BEGIN Supplied information

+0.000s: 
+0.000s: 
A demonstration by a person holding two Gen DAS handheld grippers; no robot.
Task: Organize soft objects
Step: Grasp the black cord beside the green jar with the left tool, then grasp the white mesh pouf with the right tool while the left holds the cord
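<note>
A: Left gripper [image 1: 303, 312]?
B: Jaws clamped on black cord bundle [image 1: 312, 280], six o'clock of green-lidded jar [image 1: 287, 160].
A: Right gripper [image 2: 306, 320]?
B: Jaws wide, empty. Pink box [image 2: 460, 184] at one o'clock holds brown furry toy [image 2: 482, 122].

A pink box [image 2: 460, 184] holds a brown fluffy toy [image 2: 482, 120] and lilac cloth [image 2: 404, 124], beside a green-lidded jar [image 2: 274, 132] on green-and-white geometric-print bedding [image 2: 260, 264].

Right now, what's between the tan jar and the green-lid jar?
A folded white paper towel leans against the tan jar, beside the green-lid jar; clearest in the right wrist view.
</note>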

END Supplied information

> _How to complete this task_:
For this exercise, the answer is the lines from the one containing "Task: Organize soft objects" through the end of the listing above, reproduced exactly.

> _Completed task_:
Task: Organize soft objects
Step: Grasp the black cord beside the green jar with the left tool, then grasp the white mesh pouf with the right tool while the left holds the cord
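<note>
A: Left gripper [image 1: 303, 312]?
B: Jaws clamped on black cord bundle [image 1: 312, 280], six o'clock of green-lidded jar [image 1: 287, 160].
A: Right gripper [image 2: 306, 320]?
B: Jaws wide, empty. Pink box [image 2: 460, 184] at one o'clock holds brown furry toy [image 2: 482, 122].

A pink box [image 2: 460, 184] holds a brown fluffy toy [image 2: 482, 120] and lilac cloth [image 2: 404, 124], beside a green-lidded jar [image 2: 274, 132] on green-and-white geometric-print bedding [image 2: 260, 264].

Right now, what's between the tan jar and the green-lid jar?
A folded white paper towel leans against the tan jar, beside the green-lid jar; clearest in the right wrist view.
</note>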

That is the complete answer.